> EXERCISE PROMPT:
Reproduce, from the lines below, exactly the stretch that begins at the line containing "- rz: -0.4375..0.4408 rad" and ends at the line containing "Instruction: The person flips", both included.

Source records
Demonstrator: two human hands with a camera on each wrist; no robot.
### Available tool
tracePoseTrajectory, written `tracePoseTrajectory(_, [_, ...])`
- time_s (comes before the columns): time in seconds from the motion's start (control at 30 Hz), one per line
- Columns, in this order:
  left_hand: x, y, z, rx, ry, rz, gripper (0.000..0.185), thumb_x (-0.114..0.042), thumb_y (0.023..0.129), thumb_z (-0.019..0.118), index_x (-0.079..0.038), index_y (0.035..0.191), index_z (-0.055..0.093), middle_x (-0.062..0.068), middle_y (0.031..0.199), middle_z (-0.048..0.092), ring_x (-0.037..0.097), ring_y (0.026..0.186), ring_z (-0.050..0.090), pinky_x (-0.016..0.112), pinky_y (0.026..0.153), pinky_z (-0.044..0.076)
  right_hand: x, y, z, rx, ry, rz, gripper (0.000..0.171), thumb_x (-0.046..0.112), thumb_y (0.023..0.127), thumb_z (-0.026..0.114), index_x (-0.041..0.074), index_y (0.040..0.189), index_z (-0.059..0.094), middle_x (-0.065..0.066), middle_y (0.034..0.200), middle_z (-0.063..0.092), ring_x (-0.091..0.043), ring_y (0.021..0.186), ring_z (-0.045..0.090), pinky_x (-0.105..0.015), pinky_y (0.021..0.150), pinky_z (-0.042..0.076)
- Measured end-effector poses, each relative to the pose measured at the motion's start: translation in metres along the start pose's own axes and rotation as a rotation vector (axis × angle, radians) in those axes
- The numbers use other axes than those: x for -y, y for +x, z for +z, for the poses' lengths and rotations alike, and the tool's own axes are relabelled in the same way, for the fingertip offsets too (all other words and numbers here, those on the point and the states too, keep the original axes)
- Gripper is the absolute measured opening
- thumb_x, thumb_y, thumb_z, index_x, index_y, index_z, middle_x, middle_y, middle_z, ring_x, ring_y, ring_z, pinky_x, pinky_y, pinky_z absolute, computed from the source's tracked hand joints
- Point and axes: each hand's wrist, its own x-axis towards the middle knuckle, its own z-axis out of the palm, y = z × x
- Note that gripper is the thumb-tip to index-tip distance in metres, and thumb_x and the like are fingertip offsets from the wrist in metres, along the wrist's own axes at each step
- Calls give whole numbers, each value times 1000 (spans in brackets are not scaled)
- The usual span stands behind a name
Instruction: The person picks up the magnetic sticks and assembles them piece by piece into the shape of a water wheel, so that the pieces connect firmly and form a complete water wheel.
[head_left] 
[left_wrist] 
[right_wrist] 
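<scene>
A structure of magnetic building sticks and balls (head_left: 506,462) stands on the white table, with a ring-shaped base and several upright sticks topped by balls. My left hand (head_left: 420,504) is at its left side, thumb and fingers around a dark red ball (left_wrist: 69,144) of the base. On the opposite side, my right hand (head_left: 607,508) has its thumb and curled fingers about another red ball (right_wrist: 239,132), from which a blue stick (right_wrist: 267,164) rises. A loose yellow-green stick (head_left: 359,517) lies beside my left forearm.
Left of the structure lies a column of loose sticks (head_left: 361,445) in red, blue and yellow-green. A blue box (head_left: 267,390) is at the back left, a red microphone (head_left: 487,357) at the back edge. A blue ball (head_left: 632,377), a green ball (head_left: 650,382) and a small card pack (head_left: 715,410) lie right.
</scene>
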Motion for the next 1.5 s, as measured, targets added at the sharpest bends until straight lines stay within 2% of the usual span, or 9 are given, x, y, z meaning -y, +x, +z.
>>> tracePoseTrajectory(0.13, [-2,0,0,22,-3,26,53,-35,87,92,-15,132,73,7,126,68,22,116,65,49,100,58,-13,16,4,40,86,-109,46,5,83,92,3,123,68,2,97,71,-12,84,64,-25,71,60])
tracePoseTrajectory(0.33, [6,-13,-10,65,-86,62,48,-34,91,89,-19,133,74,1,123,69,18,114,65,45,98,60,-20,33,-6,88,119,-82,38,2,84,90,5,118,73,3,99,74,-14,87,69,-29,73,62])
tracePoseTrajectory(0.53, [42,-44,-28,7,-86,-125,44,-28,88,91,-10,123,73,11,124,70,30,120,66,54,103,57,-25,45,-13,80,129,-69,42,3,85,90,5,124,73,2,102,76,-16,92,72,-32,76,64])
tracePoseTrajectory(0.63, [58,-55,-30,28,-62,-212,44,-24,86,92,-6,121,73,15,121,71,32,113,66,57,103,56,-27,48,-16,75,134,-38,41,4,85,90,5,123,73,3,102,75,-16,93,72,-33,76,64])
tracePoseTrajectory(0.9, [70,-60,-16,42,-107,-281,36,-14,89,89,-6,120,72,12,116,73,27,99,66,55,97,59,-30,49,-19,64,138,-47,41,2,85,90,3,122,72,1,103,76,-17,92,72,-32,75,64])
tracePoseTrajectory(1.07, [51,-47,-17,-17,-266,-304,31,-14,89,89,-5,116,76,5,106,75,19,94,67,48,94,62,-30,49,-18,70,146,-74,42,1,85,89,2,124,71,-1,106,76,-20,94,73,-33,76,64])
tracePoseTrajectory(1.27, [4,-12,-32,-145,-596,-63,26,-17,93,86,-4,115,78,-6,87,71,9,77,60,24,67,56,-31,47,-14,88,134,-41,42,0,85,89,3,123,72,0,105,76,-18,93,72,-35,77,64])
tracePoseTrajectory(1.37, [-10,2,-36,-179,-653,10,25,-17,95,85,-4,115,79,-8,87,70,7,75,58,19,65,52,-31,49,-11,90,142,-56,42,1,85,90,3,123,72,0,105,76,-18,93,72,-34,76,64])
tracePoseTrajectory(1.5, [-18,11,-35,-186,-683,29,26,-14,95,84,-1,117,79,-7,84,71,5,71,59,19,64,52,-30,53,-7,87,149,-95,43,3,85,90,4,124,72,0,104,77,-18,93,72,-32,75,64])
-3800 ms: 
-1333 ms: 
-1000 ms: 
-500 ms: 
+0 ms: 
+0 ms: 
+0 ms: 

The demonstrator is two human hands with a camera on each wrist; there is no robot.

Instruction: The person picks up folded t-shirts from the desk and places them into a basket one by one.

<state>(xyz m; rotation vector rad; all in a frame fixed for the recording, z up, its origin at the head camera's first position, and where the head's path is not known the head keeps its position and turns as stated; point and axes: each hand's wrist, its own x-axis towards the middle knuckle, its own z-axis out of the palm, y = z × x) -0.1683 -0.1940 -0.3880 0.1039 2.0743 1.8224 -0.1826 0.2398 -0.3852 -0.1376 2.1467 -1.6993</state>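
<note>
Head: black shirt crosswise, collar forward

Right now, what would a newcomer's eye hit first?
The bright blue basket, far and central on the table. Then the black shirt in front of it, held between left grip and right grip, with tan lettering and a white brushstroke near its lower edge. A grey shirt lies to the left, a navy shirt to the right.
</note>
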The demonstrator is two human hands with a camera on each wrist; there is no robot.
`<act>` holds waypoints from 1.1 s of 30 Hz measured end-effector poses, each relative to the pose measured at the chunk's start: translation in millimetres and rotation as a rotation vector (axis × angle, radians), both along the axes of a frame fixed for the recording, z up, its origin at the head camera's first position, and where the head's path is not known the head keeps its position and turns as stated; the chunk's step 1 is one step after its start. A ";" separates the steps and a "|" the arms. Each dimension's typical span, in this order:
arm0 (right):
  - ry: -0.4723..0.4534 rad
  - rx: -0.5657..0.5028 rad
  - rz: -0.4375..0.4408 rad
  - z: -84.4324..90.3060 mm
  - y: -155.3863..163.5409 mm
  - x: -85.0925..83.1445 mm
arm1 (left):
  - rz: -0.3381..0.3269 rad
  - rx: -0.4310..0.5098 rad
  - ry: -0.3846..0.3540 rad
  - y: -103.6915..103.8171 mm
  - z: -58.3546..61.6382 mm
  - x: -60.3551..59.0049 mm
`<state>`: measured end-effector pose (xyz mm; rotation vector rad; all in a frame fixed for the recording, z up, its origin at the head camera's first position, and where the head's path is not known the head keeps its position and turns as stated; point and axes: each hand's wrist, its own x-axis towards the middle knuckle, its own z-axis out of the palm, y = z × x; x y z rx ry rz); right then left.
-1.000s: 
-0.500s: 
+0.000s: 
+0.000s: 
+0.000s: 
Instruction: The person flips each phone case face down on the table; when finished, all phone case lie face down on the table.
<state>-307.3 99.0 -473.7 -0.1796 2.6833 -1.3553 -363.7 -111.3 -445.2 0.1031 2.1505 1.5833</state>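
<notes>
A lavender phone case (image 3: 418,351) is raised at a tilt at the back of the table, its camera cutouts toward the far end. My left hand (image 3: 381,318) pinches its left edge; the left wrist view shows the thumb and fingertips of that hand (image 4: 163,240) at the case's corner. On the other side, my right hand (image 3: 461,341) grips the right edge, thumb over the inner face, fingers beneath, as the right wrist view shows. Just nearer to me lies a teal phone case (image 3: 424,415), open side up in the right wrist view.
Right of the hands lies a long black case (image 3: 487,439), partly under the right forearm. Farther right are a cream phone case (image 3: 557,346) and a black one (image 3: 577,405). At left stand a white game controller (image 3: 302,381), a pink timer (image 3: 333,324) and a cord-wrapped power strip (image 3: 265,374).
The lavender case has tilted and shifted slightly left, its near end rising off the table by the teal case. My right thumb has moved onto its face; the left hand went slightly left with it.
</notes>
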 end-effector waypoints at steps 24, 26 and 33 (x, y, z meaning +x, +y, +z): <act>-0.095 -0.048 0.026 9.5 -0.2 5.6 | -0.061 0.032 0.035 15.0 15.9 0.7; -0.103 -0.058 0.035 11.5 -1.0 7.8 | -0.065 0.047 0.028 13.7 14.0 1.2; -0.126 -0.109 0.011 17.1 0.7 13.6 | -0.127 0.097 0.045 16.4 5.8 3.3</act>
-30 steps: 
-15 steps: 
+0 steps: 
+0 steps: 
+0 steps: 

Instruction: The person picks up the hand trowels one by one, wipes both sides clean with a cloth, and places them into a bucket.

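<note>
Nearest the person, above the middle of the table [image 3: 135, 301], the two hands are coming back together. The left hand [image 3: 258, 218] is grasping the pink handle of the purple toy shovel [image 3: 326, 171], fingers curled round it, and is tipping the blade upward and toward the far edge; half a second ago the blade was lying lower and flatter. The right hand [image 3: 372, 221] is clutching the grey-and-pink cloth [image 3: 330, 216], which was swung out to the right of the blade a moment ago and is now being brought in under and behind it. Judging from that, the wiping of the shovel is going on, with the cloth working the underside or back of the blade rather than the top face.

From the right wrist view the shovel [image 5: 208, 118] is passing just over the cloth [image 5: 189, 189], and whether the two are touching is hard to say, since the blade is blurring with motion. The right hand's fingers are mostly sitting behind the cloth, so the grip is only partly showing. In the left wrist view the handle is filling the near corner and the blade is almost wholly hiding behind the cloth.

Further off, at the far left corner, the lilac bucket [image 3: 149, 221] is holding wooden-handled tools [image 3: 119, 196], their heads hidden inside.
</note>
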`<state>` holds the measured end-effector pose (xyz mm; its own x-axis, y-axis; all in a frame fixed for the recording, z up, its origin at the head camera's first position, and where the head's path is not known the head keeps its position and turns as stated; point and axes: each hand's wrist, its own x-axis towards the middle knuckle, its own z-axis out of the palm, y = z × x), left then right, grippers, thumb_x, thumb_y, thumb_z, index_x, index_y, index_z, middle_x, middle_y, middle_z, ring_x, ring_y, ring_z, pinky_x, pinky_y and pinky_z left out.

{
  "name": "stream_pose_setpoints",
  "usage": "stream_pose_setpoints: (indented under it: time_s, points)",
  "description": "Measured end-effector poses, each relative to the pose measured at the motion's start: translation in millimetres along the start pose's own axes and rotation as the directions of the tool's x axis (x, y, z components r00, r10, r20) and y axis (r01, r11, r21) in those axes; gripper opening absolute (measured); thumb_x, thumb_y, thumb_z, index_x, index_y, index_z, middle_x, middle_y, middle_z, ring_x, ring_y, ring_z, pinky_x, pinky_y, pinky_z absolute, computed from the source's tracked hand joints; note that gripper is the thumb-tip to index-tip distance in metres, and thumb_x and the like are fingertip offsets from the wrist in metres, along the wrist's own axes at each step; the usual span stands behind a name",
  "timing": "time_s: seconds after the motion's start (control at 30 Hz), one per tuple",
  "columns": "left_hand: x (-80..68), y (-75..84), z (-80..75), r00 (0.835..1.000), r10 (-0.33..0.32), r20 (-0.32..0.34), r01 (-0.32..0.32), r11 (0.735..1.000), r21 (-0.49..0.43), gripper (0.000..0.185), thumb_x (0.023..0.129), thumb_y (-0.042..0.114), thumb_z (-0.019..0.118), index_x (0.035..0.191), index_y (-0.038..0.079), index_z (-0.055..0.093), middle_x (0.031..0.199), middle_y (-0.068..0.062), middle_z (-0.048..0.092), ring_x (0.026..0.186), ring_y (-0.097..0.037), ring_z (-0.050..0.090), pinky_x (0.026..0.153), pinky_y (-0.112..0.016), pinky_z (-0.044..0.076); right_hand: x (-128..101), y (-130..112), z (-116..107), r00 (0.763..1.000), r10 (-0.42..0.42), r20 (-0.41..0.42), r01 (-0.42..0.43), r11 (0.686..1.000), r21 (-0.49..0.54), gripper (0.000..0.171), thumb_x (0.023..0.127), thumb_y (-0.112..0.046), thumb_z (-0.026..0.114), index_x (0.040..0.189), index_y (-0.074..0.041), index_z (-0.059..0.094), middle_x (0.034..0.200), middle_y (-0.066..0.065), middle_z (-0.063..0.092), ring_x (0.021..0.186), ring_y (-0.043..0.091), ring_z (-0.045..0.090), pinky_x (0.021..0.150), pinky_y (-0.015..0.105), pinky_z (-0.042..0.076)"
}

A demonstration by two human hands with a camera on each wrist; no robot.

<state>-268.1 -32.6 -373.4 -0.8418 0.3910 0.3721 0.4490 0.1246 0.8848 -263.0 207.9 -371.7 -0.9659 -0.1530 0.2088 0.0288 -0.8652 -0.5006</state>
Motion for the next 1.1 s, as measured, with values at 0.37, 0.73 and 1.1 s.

> ANSWER TO THIS EXERCISE:
  - rz: -0.4375..0.4408 rad
  - z: -84.4324..90.3060 mm
  - y: -155.3863..163.5409 mm
  - x: -85.0925..83.1445 mm
arm1 (left):
  - rz: -0.3381..0.3269 rad
  - rx: -0.4310..0.5098 rad
  - ry: -0.3846..0.3540 rad
  - y: -103.6915..103.8171 mm
  - z: -58.3546..61.6382 mm
  - x: -60.3551..59.0049 mm
`<state>`: measured end-effector pose (xyz mm; rotation vector rad; all in a frame fixed for the recording, z up, its origin at the head camera's first position, and where the head's path is not known the head keeps its position and turns as stated; point and axes: each hand's wrist, its own x-axis towards the middle knuckle, its own z-axis out of the palm, y = z × x; x y z rx ry rz); right then left.
-1.000s: 
-0.500s: 
+0.000s: 
+0.000s: 
+0.000s: 
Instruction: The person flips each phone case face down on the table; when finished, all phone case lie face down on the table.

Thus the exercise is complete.